Re: Request for feedback: Filesystem API from Janusz Majnert on 2013-08-20 (public-script-coord@w3.org from July to September 2013)

From: Janusz Majnert <j.majnert@samsung.com>
Date: Tue, 20 Aug 2013 08:39:57 +0200
To: public-script-coord@w3.org
Message-id: <52130F3D.2060609@samsung.com>
On 2013-08-19 18:37, Jonas Sicking wrote:
> On Mon, Aug 19, 2013 at 1:00 AM, Janusz Majnert <j.majnert@samsung.com> wrote:
>>
>> On 2013-08-16 20:50, Jonas Sicking wrote:
>>>
>>> On Fri, Aug 16, 2013 at 3:13 AM, Janusz Majnert <j.majnert@samsung.com>
>>> wrote:
>>
>> [cut]
>>
>>>> b) If I open a text file using some multi-byte encoding and call
>>>> readText(2), will that increment the offset attribute by 2 or by the
>>>> actual
>>>> amount of bytes read? Note that incrementing by amount of bytes might not
>>>> be
>>>> possible before doing IO.
>>>>
>>>> c) If I open a text file using some multi-byte encoding then mix calls to
>>>> read() and readText()? Or if I first set offset to some arbitrary value,
>>>> that just happens to be not aligned with the code-point boundary and call
>>>> readText()?
>>>
>>>
>>> It's unclear if readText will make it into the first version. We
>>> should probably get agreement on binary data handling before adding
>>> text data to the mix.
>>>
>>> That said, my thinking was that readText operates on byte ranges. I.e.
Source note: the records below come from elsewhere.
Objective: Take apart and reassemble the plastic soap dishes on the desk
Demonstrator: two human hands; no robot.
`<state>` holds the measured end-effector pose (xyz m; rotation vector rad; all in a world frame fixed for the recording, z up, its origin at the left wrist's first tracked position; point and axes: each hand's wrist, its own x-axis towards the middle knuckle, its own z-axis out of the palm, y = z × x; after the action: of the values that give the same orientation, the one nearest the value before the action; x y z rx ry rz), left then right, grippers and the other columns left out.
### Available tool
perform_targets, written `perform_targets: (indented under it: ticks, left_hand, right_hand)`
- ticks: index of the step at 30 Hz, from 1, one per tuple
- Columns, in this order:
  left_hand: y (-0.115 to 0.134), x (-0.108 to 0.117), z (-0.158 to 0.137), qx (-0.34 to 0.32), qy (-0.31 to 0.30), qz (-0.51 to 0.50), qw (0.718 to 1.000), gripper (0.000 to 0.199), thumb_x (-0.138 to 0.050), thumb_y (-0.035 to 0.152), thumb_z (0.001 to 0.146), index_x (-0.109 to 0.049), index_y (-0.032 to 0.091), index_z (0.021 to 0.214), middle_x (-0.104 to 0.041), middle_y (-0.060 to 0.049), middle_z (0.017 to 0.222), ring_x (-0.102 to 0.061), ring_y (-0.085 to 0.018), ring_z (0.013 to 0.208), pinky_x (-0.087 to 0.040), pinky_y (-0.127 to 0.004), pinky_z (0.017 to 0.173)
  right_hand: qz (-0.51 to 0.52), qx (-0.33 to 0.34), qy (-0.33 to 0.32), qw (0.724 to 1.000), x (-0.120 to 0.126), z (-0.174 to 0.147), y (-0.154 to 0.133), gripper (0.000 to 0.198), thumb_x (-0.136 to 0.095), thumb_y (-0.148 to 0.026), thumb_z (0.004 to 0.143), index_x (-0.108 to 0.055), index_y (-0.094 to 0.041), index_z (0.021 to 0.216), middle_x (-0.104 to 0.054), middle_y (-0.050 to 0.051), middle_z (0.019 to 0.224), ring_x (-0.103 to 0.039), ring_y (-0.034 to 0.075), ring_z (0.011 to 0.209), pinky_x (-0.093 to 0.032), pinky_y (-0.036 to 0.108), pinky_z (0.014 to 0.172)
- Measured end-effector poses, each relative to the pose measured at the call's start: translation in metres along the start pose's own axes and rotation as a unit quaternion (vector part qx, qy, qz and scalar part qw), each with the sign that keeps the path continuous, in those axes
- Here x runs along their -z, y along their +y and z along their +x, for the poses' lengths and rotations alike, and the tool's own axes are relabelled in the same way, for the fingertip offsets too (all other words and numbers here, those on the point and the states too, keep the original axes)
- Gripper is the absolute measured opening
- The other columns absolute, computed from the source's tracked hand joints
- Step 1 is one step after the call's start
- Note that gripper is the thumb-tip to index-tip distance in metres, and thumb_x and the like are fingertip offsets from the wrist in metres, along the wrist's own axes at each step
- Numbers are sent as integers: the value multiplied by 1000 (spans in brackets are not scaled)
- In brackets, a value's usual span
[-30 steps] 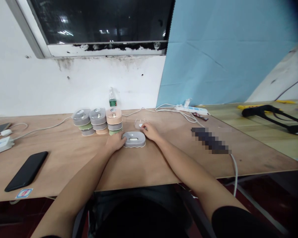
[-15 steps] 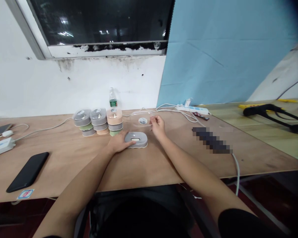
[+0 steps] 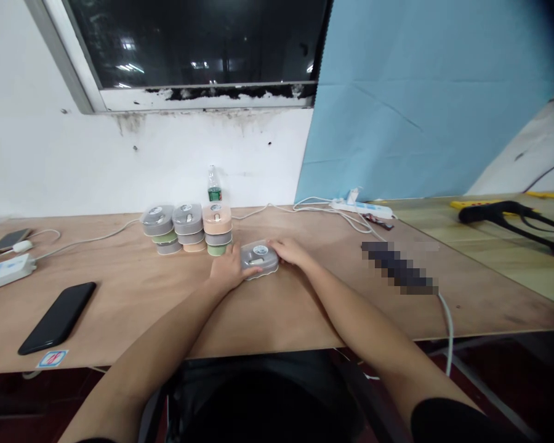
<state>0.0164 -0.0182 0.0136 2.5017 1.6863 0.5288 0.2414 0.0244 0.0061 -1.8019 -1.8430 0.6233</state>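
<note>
Centre frame | clasping gray case (image 3: 268,266) with left hand (image 3: 228,268), thumb spread wide | touching clear lid (image 3: 260,250) with half-curled right hand (image 3: 290,251); cannot tell if gripping

Grey box (image 3: 264,266): oval, rounded ends, pale oblong piece (image 3: 255,261) mid-top, wavy pale lower edge | clear lid (image 3: 248,248): over box top, round printed label (image 3: 260,250) toward back, can't tell if fully seated | upright on brown table (image 3: 277,320), I grip left end, touch right
</note>
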Motion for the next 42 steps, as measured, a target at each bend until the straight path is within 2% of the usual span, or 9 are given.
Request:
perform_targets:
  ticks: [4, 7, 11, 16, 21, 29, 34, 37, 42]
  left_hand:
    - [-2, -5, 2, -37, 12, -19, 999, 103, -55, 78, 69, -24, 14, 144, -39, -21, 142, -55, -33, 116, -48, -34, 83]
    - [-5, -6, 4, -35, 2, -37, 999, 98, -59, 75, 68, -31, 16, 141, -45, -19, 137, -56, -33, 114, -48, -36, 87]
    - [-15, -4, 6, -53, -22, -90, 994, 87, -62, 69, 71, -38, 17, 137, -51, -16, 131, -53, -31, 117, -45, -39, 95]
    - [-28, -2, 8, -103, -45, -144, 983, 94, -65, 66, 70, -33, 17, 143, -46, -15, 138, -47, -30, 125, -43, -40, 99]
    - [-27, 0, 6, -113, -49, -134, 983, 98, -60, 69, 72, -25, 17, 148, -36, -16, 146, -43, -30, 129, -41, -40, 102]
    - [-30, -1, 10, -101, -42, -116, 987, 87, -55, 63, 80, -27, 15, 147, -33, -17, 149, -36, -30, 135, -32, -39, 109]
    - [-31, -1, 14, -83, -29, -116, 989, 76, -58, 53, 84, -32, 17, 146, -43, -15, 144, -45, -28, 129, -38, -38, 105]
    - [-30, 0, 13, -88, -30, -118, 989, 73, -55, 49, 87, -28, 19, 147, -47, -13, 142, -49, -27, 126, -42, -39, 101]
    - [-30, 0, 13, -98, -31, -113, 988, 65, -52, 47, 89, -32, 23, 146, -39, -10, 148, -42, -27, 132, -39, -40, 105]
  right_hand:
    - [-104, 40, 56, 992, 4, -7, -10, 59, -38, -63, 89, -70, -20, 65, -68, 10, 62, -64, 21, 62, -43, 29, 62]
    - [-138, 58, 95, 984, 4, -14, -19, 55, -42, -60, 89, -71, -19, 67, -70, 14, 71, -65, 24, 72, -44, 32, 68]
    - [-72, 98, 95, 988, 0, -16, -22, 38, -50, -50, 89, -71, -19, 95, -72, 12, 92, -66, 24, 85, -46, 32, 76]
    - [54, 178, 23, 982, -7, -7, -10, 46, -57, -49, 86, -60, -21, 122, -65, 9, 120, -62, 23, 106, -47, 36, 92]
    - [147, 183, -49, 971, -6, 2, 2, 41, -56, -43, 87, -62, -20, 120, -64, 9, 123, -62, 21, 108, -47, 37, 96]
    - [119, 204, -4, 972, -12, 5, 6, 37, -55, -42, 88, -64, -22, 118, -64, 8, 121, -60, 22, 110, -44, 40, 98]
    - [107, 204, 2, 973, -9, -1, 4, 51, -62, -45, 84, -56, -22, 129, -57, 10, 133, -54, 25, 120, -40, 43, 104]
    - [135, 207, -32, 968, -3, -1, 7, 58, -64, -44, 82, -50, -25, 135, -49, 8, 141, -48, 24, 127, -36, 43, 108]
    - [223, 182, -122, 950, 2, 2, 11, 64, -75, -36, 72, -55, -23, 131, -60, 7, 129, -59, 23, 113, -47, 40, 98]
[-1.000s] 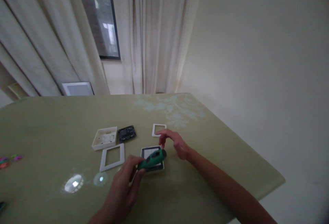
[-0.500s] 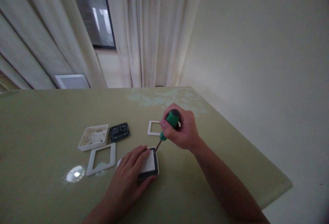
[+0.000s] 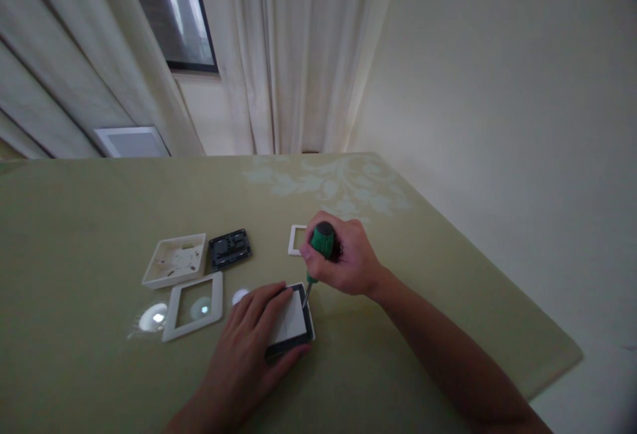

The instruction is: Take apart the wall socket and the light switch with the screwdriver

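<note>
My right hand (image 3: pixel 343 255) grips a screwdriver (image 3: pixel 323 239) with a green and black handle. Its shaft slants down, and the tip meets the right inner edge of a wall switch (image 3: pixel 290 321) with a white middle and a dark border. My left hand (image 3: pixel 249 341) lies over the left part of this switch, fingers across its top and thumb along its near side, holding it against the table. The hand hides the switch's left portion. Partly behind my right hand lies a small white frame (image 3: pixel 293 240).
To the left on the green table (image 3: pixel 99 221) are an open white back box (image 3: pixel 175 261), a black mounting plate (image 3: pixel 229 249) and a larger white frame (image 3: pixel 217 298). A pale wall (image 3: pixel 497 122) runs along the right table edge; curtains (image 3: pixel 298 56) hang beyond the far edge.
The screwdriver tip has shifted nearer along the switch's right edge, and the handle stands more upright. My left hand stays on the switch. The whole view has tilted slightly.
</note>
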A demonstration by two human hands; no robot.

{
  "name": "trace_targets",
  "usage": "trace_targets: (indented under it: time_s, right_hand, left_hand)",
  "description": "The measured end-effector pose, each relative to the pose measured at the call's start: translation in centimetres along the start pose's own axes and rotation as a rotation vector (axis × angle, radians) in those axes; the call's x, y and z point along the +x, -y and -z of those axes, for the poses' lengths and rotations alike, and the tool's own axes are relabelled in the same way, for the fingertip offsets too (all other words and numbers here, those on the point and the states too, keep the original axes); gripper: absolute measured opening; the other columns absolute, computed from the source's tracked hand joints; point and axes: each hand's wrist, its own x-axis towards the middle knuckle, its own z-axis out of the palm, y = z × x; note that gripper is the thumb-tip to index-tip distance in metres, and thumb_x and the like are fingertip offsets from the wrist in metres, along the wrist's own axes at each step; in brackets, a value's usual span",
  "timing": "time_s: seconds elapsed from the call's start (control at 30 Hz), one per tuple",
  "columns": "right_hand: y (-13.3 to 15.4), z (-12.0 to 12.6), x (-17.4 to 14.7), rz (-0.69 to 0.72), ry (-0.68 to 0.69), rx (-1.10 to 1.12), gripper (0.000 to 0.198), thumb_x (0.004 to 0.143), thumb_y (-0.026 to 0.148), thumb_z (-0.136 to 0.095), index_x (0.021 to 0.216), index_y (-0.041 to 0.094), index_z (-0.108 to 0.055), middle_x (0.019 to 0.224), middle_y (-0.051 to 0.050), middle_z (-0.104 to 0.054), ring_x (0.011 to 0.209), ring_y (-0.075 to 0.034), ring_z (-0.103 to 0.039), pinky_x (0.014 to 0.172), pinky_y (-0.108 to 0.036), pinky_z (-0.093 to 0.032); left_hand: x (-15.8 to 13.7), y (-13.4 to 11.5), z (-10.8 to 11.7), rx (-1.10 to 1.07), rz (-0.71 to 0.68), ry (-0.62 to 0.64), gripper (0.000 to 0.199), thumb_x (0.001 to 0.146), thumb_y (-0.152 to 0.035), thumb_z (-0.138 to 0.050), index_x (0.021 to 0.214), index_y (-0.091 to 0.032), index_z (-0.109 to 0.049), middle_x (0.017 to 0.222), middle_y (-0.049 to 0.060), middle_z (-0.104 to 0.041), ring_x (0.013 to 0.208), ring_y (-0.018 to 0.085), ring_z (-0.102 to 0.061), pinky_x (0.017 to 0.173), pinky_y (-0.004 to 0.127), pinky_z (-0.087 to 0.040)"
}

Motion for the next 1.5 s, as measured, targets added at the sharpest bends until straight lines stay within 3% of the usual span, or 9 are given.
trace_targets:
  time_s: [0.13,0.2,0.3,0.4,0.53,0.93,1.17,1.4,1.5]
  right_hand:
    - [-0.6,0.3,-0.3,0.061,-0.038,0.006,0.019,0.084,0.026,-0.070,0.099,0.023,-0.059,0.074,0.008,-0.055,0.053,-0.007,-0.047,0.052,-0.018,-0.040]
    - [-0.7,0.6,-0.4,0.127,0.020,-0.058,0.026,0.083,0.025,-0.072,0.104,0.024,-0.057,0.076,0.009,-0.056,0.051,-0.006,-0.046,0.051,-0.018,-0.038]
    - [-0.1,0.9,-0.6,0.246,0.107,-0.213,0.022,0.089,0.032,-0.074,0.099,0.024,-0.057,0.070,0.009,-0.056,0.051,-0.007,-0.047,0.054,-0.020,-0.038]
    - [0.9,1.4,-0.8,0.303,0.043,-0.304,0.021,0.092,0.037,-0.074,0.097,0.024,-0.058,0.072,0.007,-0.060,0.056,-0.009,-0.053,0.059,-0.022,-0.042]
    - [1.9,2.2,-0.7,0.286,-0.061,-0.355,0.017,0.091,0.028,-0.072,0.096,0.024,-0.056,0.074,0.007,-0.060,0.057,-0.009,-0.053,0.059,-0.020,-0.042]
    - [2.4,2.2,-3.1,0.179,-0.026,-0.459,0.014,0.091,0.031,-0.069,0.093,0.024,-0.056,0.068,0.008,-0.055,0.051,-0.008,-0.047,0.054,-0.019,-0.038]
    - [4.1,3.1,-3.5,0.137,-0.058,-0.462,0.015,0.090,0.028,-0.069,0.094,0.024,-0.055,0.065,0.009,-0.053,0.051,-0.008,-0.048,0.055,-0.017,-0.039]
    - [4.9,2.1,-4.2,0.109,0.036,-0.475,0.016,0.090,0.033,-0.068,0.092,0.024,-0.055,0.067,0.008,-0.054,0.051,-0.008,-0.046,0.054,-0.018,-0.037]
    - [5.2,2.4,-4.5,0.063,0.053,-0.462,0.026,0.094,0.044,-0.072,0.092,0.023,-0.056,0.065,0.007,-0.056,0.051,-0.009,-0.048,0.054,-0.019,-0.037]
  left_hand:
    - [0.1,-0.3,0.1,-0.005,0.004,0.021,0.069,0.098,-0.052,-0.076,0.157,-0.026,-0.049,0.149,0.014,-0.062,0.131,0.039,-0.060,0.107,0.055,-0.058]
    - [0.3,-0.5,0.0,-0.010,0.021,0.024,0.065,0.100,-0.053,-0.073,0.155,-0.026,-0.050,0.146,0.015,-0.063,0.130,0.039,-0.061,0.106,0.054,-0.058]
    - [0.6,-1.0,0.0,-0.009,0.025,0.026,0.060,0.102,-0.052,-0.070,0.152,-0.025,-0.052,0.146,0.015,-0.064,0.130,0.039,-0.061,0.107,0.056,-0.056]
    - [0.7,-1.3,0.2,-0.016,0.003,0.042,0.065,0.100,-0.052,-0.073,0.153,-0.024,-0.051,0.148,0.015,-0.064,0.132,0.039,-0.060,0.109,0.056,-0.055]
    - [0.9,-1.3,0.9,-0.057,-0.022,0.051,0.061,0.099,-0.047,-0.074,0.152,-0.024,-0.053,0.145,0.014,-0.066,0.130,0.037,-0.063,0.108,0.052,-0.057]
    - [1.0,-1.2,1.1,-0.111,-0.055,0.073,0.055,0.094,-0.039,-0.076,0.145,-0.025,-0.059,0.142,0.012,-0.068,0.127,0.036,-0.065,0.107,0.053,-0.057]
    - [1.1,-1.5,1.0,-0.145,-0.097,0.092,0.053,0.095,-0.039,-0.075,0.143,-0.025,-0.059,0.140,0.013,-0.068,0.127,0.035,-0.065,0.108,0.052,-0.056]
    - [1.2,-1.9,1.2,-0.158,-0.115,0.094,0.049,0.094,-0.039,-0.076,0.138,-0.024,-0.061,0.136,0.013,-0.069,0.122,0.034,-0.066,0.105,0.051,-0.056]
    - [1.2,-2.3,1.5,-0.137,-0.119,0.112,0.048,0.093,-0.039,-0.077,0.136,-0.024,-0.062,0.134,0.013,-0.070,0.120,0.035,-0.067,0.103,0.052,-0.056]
>>> the size passed to readText is not how many characters to read, but
>>> rather how many bytes to read. That means that .readText(2) always
>>> increases .offset by 2, but you won't always get back a string which
>>> is 2 characters long.
>>>
>>> This matches how Blob and FileReader does text handling.
>>>
>> IMHO I would expect that by calling readText(5) I will read 5 characters...
>>
>> Have you considered specifying the "Text" mode with openRead/openWrite ?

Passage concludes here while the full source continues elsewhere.